Dwarf Fortress was one of the hardest games I've ever played, but I love it. I actually have it up in the background right now. One of the most useful tutorials I've ever found are a series of videos on YouTube. I was lost without them.
http://www.youtube.com/view_play_list?p=5A3D7682BDD48FC2
Heh. As someone who's played Nethack and other ASCII games, I found the not-purely abstract but not-completely pseudo-ASCII graphics coupled with the large amounts of somewhat intuitive but very complex things to do in that game to be difficult. I nearly put it down in the first few hours, but I stuck with it, and am very glad that I've done so. I toughed it through with the help of the wiki, but there are quite a few tutorials around.
Currently, it's one of the few sandbox games to hold my attention for a long time. Getting a fortress running and self-sufficient isn't hard if you know what you're doing (though it does depend on the fortress site.) There are a lot of insanely deep details details in it (the weather system creating rain shadows and screwing with windmill production, the wonderfully fantastic fluids system one guy used to make a computer with, the dev's attention to geology putting a large number of minerals in appropriate places, randomly generated dwarf personalities, and quite a few other things) that are far from realized. It's a complicated game, and its current interface doesn't do it much credit. The adventurer mode is pathetic.
But it is constantly under development. The developer's very close to the community, responding to bug reports within a few days, releasing interviews, and reading suggestions on improving the game in the forums.

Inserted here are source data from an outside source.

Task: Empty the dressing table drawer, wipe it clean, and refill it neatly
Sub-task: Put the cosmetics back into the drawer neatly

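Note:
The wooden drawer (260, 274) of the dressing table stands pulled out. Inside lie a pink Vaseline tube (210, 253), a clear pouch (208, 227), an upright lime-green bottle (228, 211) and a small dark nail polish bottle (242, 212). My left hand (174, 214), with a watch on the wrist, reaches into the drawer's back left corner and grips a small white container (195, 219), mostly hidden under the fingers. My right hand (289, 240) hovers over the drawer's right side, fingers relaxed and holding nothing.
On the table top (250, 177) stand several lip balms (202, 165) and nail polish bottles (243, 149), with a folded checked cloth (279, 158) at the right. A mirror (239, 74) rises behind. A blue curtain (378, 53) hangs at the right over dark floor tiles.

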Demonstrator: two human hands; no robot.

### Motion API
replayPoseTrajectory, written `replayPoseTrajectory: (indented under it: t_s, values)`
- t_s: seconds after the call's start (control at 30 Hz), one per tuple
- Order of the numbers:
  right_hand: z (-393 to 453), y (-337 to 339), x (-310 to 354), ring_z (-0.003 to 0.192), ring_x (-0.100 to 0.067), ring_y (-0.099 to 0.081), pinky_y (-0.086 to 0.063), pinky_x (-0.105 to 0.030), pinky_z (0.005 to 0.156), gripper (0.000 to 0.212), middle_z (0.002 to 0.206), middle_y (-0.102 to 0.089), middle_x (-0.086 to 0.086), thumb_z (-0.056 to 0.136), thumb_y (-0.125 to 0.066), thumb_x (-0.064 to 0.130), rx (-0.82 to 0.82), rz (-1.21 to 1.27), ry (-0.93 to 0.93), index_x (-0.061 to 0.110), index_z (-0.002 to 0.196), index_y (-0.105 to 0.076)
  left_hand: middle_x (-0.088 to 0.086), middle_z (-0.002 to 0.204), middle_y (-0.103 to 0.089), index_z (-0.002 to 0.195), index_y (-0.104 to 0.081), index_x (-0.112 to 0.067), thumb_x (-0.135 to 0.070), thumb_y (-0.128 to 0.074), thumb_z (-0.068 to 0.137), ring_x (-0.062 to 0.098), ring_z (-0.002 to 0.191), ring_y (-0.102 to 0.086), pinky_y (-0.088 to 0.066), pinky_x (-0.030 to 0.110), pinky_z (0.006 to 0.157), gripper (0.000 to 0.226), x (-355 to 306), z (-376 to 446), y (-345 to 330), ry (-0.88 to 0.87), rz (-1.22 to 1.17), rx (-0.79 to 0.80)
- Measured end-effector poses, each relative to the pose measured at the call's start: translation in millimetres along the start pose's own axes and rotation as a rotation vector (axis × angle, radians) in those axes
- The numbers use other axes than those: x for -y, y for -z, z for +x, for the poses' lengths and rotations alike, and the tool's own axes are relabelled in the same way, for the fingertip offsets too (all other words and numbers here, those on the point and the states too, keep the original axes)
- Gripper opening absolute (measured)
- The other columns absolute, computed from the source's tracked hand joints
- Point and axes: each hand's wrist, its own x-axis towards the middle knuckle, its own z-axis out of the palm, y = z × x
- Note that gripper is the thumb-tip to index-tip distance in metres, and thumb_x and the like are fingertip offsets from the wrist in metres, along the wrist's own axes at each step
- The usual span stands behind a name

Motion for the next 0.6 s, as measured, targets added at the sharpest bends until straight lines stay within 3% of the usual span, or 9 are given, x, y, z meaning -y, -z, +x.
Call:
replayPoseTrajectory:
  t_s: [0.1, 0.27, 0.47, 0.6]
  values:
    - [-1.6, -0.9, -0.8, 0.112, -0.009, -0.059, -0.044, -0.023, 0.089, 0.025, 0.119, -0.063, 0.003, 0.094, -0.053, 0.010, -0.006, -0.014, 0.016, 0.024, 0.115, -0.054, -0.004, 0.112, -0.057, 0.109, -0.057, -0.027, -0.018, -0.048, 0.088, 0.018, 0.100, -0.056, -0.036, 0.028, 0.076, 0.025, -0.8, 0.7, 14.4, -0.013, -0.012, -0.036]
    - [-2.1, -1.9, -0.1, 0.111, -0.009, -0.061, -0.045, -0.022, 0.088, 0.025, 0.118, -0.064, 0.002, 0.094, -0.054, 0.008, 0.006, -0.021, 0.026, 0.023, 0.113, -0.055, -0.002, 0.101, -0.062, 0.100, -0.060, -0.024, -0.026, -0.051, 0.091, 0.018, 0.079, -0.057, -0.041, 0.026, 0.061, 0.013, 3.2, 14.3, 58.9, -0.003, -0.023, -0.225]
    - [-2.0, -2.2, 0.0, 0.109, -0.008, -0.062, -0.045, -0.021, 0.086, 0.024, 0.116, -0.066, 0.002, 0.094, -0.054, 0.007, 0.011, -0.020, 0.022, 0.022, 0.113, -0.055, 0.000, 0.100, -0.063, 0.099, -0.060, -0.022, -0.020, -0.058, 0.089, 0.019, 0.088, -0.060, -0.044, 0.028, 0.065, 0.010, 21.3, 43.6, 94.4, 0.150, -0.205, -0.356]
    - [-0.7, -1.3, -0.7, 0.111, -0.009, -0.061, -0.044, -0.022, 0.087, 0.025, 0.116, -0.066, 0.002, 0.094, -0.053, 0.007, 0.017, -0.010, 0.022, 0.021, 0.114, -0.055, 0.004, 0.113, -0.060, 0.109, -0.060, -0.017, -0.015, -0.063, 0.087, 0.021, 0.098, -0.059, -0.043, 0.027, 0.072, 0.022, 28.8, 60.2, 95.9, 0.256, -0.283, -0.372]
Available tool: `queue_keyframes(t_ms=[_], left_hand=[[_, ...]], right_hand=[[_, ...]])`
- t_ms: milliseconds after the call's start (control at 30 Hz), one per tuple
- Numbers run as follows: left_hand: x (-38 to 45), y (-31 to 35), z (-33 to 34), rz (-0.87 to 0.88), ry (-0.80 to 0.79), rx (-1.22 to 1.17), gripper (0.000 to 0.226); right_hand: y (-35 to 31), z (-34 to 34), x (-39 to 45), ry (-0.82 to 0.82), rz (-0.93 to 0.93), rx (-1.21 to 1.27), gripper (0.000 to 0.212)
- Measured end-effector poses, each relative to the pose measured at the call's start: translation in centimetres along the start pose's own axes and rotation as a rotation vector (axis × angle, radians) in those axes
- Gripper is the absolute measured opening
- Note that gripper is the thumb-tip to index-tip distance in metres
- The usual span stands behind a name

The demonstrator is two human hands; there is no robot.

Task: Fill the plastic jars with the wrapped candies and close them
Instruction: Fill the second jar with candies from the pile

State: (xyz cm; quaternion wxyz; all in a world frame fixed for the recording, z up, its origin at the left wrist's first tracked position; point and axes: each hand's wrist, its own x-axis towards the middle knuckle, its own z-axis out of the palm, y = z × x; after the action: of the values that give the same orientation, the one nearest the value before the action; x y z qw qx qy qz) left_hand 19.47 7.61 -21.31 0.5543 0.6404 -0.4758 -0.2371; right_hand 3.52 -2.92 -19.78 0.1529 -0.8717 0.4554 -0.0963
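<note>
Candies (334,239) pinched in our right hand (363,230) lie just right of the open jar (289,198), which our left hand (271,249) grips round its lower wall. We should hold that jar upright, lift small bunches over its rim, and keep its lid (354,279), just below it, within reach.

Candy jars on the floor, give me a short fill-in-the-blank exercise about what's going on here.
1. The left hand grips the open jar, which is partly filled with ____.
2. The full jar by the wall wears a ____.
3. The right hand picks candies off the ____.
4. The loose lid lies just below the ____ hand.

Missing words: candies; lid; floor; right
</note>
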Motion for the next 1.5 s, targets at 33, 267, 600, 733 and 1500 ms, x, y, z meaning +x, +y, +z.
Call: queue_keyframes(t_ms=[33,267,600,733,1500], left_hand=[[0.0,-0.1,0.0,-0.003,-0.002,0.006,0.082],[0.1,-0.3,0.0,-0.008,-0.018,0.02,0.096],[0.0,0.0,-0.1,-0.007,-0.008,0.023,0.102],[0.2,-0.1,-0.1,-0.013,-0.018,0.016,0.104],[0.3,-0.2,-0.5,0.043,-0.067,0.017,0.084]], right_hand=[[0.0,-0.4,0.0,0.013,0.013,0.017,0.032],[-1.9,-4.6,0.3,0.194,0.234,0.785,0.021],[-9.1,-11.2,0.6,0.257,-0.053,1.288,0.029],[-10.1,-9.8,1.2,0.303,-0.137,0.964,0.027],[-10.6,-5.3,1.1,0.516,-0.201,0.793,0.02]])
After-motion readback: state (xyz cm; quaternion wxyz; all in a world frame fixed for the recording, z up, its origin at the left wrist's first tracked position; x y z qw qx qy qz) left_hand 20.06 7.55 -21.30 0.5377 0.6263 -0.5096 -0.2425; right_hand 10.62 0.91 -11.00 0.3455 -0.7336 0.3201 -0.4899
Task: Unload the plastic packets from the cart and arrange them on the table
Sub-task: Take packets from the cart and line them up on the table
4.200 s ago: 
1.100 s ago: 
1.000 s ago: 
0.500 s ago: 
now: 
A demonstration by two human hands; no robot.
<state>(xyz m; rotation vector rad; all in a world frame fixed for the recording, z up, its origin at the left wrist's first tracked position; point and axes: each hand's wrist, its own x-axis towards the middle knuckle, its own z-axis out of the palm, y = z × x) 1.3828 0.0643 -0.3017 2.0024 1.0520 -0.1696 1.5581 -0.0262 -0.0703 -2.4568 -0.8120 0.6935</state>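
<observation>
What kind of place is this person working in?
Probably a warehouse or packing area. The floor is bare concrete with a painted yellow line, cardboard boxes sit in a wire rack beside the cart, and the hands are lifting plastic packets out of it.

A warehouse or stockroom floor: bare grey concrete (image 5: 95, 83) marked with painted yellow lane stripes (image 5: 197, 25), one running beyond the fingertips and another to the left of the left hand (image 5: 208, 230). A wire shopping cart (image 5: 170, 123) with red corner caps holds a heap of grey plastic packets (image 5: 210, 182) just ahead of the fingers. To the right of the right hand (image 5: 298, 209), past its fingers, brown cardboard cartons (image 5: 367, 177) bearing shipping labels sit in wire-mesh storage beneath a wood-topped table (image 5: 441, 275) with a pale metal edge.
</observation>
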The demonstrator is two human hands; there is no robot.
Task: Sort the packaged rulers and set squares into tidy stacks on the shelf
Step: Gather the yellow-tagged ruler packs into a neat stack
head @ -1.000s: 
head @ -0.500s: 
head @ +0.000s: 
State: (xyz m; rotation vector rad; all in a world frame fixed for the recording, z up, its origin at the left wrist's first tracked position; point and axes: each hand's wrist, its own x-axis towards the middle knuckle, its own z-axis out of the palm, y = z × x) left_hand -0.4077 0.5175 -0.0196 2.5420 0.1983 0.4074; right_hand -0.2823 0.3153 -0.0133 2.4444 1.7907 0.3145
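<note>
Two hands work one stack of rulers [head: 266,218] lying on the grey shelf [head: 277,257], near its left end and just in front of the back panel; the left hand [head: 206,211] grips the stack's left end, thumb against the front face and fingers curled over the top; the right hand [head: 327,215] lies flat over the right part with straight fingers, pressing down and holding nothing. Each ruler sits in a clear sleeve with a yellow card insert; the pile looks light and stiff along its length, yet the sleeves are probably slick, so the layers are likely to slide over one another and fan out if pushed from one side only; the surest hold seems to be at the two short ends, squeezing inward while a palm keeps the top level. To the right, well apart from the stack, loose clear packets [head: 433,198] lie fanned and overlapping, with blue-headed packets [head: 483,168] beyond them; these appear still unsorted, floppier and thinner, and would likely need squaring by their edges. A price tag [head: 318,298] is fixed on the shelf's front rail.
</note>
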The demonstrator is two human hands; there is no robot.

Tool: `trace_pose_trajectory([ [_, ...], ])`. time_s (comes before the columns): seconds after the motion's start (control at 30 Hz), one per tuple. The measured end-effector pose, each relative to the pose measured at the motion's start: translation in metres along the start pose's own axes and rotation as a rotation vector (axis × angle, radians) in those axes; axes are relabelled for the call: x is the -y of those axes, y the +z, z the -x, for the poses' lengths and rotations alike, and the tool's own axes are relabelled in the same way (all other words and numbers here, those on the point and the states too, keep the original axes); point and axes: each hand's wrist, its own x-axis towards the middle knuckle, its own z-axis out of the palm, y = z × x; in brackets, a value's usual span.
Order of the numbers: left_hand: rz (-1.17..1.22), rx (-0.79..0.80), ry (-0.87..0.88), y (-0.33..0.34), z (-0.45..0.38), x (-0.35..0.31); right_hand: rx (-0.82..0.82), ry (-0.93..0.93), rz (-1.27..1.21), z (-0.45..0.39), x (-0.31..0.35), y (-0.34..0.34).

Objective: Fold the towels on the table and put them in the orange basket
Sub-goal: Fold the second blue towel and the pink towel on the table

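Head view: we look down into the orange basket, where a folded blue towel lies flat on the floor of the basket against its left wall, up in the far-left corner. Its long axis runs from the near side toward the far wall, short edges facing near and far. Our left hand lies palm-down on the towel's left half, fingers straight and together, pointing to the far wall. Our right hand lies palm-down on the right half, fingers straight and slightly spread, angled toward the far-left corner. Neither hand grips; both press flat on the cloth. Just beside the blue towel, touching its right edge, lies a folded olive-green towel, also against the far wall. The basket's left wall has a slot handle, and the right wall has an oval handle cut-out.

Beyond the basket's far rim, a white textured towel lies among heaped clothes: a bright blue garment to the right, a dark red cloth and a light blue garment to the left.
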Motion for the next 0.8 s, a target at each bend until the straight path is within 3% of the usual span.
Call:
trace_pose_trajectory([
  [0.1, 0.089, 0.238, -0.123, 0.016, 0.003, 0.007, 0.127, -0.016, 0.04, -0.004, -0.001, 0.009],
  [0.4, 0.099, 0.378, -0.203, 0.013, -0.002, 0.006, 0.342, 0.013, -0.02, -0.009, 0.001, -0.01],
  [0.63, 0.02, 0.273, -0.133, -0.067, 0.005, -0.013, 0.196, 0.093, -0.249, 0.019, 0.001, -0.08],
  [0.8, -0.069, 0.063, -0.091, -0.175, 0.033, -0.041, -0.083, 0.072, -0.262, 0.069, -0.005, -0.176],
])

He works on it full time, and keeps a log up where he chats about what he's done for the day.
I've become jaded by the likes of Peter Molyneaux promising to incorporate everything into their games. Dwarf Fortress is a bit closer than other games are to simulating a fantasy world at the moment, and it's getting much deeper with every release. If you listen to the interviews, the dev's plans are to craft Dwarf Fortress into a fantasy world simulator on the level of, say, Beastmaster over Lord of the Rings and to interact with it in pretty much whatever way you can think of (as a god, or king, or adventurer, or leader of an outpost-whatever). It's difficult to get more enthusiastic about a game than that. But he's been working on it since 2002, and pretty much full-time since its release. I still doubt he'll achieve the goal completely, but he's been steadily working towards it for all these years. And if you can break it down into enough small independent steps, you can code pretty much anything. A date he extrapolated randomly for the 1.0 release is 2025, and he plans to be working on it for at least that long (and still has plans after 1.0.) I'd suggest keeping at least an ear out for it.
Anyway... yeah. Spelunky. Good game.
BigBoote66 said:
Maybe it plays easier on a gamepad than a keyboard.
In my experience, you're right. It feels better (though it hasn't helped my score any.)